The reply should repeat all of the data word for word, with no pictures.

> [Stored data]
+-------+

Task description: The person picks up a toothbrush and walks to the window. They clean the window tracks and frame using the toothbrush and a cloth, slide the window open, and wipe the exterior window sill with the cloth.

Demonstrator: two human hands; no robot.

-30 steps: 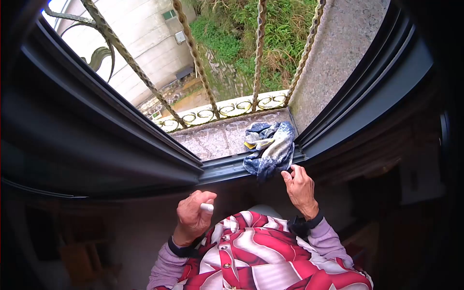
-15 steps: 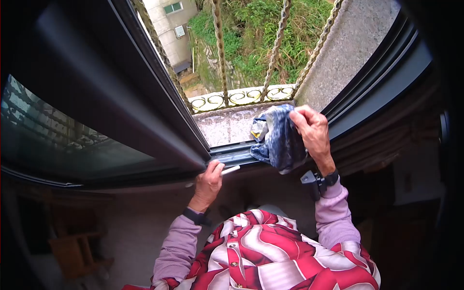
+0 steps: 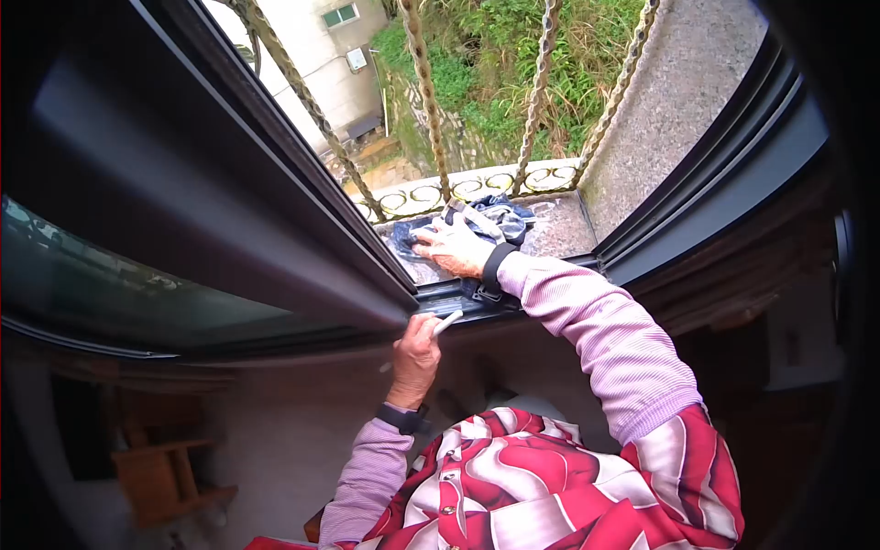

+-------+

> [Exercise output]
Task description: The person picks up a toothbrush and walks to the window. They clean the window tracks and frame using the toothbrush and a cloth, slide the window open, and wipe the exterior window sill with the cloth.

Demonstrator: two human hands; no robot.

-30 steps: 
-15 steps: 
+0 steps: 

The work on the exercise is done.